◆ **How to complete this task**: The lines from the top of the listing through the one containing "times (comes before" are to be retyped exactly, with no other lines.

◆ **Supplied data**:
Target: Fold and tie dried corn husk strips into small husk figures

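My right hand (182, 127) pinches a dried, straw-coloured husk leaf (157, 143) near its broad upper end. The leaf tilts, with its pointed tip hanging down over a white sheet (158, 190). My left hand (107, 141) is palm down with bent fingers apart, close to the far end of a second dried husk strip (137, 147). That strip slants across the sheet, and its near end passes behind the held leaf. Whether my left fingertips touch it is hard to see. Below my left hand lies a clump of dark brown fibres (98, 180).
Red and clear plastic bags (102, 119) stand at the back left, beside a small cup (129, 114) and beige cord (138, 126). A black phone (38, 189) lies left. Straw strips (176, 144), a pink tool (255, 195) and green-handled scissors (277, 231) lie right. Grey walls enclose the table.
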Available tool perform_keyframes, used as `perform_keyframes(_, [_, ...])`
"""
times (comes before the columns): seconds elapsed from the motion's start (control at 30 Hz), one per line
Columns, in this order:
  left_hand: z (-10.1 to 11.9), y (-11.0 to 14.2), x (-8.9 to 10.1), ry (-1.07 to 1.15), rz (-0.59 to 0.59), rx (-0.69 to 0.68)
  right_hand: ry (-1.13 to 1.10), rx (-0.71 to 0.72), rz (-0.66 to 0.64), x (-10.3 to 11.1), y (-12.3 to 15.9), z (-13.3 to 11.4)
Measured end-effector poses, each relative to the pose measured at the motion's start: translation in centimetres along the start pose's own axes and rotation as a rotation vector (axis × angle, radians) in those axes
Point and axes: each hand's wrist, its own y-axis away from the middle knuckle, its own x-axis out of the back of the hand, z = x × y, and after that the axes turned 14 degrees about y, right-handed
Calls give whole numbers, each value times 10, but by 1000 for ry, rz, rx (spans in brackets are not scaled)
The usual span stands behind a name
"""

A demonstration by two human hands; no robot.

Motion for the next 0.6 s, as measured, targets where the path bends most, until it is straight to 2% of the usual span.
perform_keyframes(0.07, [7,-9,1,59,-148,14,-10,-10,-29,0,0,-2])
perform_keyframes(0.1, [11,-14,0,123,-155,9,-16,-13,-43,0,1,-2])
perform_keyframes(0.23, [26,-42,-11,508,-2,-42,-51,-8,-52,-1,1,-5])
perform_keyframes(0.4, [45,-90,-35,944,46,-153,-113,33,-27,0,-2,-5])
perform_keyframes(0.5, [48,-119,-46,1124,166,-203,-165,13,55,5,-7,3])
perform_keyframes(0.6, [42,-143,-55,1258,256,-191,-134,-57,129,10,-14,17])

◆ **Exercise solution**:
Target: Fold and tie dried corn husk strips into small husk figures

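My right hand (182, 127) pinches a dried, straw-coloured husk leaf (157, 143) near its broad upper end. The leaf tilts, with its pointed tip hanging down over a white sheet (158, 190). My left hand (107, 141) is palm down with bent fingers apart, close to the far end of a second dried husk strip (137, 147). That strip slants across the sheet, and its near end passes behind the held leaf. Whether my left fingertips touch it is hard to see. Below my left hand lies a clump of dark brown fibres (98, 180).
Red and clear plastic bags (102, 119) stand at the back left, beside a small cup (129, 114) and beige cord (138, 126). A black phone (38, 189) lies left. Straw strips (176, 144), a pink tool (255, 195) and green-handled scissors (277, 231) lie right. Grey walls enclose the table.
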Available tool perform_keyframes, used as `perform_keyframes(_, [_, ...])`
"""
times (comes before the columns): seconds elapsed from the motion's start (control at 30 Hz), one per line

The answer, as written, is complete.